I really enjoyed a product called Canit by www.roaringpenguin.com
The BEST thing about this software is their support. Not only did the application work fine and has more options to tweak the settings for your company than you would ever think of. But you can call them anytime during the workday, get a smart professional the first time, and they invite you to call them back. Very professional and I will always recommend them.

Ahriakin

The single best thing I can say about our Barracuda is I rarely had to touch it. It just...(shock horror etc.)...worked....Very occasional false-positives and great protection.

CoryS

So if you werent going to go with the forefront suite and you were already using a vendor like MXlogic/MessageLabs/Whatever, and you already had an outbound email appliance sitting in the dmz, and you werent using ISA at the time but other vendor firewalls using strict access lists for NAT'd out IPs, would you ever recommend using Edge Server. I have a hard time picturing why one would want it otherwise...

royal

Edge servers are useless. They're only really beneficial if you want Address Re-Writing. Otherwise, just use an appliance and save money.

Also, check this out:
http://www.windowsnetworking.com/news/WindowsNetworking-Readers-Choice-Award-Anti-Spam-Hardware-Barracuda-SpamFirewall-Mar08.html

Barracuda won this year's best Anti-Spam appliance. Too bad Ironport isn't on the list.

HeroPsycho

I would disagree to a degree that Edge Transport servers are useless. Perhaps their biggest selling point is safe sender list aggregation natively from Outlook. That is very cool and reduces administrative overhead.

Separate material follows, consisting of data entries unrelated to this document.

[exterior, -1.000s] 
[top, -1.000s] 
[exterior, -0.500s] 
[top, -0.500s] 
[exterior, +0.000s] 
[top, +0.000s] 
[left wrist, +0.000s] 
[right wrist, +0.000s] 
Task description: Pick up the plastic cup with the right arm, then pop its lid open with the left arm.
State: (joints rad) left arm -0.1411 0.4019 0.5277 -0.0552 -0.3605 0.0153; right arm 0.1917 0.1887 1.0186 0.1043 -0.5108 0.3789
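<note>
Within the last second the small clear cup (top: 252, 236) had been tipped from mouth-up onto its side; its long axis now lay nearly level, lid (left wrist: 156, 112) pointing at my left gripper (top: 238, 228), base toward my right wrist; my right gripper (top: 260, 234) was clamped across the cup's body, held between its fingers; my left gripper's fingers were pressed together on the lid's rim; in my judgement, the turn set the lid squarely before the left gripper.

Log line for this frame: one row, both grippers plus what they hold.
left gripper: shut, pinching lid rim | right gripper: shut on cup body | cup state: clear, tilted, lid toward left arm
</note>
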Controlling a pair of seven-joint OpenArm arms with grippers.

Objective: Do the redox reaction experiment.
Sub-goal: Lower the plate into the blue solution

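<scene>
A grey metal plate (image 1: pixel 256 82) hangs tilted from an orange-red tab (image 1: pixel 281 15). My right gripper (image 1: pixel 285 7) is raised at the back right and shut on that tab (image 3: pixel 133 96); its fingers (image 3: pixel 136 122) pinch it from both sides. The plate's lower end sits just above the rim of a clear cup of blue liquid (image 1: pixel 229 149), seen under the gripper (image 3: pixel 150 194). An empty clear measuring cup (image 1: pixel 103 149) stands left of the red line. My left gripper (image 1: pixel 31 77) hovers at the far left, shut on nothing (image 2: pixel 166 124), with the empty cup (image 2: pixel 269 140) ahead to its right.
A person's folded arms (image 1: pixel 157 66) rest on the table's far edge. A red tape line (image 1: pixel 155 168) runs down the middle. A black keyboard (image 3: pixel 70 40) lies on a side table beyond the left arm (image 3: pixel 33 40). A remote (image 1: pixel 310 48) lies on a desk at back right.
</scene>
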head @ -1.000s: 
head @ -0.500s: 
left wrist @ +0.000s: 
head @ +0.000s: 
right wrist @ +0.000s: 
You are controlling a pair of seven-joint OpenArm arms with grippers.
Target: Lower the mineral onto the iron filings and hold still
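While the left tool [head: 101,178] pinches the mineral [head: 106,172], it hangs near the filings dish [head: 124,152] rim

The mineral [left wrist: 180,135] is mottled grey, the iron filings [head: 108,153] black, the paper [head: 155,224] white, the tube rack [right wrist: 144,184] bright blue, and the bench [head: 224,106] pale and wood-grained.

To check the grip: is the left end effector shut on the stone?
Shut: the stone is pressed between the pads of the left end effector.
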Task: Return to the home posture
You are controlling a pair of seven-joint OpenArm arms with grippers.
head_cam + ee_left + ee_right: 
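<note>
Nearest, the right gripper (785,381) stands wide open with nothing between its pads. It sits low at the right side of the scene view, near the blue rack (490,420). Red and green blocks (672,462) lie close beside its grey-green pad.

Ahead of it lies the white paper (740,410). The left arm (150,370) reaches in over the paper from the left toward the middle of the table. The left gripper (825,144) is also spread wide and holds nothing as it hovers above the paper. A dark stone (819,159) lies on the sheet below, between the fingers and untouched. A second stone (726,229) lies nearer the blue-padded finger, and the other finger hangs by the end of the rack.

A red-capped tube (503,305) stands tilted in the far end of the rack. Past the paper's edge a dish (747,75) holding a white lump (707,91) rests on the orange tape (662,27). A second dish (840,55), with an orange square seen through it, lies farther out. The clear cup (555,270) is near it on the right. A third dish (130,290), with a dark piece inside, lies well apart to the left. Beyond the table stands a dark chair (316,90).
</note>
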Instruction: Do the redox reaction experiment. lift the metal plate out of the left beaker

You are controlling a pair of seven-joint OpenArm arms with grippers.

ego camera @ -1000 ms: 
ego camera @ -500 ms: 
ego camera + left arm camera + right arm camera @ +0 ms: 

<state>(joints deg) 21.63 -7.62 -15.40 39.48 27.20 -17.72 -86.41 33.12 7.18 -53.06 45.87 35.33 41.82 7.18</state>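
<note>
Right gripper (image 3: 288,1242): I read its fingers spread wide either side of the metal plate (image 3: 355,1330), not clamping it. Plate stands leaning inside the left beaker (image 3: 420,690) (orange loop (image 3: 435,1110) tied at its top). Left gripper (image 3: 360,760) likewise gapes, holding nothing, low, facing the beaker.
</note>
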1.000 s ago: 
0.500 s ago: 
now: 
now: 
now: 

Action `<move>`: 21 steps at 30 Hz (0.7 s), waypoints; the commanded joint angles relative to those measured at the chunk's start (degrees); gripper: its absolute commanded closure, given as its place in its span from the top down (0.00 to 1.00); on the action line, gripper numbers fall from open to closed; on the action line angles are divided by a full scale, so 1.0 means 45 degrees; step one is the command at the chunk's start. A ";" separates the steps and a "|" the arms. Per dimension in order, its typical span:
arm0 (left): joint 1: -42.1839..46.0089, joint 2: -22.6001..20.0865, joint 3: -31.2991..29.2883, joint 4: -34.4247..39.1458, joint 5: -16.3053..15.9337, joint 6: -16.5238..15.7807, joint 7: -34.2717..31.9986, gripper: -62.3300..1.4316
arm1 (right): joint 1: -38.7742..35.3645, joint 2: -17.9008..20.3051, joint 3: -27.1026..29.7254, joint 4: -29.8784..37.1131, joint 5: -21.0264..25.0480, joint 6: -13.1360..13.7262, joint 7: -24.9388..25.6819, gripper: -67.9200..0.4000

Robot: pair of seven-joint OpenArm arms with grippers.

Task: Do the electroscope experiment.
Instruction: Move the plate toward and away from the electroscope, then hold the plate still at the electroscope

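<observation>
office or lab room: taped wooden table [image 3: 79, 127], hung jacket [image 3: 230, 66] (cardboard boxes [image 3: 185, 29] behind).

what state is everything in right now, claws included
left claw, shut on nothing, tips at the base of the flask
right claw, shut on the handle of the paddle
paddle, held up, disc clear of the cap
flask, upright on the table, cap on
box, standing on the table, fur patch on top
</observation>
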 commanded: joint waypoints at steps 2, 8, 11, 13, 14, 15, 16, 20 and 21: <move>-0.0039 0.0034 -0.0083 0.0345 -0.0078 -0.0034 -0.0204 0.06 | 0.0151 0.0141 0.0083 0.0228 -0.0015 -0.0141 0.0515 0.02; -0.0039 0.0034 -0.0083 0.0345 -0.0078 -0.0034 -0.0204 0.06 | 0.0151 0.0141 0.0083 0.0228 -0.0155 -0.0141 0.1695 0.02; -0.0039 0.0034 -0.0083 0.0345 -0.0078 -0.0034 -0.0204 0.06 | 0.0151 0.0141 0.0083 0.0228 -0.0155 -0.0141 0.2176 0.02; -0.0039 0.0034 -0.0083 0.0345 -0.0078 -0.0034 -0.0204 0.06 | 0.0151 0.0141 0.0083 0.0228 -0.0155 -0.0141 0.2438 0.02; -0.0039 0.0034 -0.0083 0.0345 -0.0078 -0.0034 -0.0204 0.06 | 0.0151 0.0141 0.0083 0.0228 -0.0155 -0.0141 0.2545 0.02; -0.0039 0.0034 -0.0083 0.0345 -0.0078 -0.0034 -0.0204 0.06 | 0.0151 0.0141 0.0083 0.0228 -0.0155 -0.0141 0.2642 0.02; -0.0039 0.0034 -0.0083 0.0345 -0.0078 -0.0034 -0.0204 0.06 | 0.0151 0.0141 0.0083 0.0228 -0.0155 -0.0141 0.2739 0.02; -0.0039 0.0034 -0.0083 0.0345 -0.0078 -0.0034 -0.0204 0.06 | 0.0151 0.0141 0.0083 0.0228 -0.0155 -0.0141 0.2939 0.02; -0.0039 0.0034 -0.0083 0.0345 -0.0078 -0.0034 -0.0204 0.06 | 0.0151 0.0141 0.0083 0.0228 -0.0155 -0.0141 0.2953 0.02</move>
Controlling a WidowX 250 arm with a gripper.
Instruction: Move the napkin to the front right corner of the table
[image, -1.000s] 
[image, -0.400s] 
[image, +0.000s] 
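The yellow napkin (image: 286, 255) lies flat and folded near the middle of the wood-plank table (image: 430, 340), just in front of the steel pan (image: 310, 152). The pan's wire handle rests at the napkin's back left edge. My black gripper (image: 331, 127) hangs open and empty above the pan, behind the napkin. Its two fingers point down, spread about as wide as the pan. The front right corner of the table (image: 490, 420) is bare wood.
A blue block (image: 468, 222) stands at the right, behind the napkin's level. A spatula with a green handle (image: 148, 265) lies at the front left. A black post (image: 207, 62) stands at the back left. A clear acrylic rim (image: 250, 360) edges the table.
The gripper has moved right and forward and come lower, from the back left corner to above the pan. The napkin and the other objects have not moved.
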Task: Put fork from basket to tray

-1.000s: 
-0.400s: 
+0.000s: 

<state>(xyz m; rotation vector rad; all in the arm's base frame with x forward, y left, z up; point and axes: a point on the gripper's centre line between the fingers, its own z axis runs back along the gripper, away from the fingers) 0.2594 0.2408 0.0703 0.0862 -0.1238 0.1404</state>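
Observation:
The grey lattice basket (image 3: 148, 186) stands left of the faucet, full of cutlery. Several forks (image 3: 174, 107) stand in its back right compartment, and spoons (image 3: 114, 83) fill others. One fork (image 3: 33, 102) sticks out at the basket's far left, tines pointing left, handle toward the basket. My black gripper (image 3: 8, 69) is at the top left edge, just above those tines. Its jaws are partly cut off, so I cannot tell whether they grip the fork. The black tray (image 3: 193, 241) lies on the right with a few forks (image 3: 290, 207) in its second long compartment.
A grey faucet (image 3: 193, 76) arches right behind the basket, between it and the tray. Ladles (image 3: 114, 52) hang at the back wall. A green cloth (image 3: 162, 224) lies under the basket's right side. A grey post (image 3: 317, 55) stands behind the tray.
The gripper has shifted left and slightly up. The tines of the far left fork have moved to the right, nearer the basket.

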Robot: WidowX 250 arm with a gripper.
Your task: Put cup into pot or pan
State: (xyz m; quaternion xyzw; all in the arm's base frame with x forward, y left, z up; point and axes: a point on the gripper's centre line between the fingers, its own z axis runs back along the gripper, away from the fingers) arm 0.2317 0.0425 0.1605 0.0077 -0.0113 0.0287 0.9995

But yeah, they are quite expensive compared to appliances.

royal

HeroPsycho wrote:

I would disagree to a degree that Edge Transport servers are useless. Perhaps their biggest selling point is safe sender list aggregation natively from Outlook. That is very cool and reduces administrative overhead.

But yeah, they are quite expensive compared to appliances.

Ah yes, I forgot about the safe list aggregation. I wouldn't say they're useless, but they don't offer a whole lot for the amount of money it costs to have an Edge Transport Server.